(Requirement) Repeat only the lines below from the one containing "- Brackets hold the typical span" through the one containing "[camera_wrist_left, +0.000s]", inclusive, exactly as written.

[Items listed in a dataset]
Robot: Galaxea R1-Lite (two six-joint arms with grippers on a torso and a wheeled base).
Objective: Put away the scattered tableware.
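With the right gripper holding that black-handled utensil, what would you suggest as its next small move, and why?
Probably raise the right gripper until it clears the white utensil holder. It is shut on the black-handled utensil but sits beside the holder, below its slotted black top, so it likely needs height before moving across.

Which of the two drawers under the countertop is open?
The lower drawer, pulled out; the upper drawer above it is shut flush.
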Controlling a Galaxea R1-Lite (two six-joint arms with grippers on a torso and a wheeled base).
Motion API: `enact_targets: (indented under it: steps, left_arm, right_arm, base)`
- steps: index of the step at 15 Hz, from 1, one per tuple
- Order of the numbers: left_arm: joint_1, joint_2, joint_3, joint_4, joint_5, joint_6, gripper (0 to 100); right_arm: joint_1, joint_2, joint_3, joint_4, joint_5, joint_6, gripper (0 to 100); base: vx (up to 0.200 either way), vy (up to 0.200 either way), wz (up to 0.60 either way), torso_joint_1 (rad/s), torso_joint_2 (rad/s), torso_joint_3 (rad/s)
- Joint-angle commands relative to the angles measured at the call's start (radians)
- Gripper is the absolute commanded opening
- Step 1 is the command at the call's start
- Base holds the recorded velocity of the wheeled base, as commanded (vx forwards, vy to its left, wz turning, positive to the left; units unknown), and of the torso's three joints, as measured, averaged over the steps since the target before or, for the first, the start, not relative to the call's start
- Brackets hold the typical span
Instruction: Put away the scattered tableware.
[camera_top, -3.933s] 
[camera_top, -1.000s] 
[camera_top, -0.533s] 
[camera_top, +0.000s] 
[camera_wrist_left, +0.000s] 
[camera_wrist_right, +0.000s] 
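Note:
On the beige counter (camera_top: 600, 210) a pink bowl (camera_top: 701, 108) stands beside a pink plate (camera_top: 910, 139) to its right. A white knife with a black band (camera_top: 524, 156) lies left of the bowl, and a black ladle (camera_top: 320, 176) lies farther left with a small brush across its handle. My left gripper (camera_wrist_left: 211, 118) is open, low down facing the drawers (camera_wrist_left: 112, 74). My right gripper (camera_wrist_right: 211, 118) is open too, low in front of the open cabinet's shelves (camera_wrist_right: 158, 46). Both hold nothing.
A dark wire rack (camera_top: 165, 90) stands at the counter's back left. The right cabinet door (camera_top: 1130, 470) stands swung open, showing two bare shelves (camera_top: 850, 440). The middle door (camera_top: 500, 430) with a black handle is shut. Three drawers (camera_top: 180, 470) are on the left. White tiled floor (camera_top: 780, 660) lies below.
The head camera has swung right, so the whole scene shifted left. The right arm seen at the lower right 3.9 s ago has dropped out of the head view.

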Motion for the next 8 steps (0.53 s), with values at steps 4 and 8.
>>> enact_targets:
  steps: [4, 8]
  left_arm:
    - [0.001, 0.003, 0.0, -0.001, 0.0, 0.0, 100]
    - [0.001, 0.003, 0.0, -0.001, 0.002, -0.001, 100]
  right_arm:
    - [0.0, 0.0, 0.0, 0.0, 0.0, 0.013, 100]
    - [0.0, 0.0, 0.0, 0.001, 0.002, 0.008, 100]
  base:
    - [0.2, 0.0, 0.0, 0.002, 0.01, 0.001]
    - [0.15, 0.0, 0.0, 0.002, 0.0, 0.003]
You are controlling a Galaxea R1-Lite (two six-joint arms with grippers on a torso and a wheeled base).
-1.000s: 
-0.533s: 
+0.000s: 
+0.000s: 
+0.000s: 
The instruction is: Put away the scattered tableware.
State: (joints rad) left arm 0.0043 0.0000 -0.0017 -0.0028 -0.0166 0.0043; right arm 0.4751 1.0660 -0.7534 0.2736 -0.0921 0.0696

(Answer section)
- Brackets hold the typical span
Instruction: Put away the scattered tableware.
[camera_top, -3.933s] 
[camera_top, -1.000s] 
[camera_top, -0.533s] 
[camera_top, +0.000s] 
[camera_wrist_left, +0.000s] 

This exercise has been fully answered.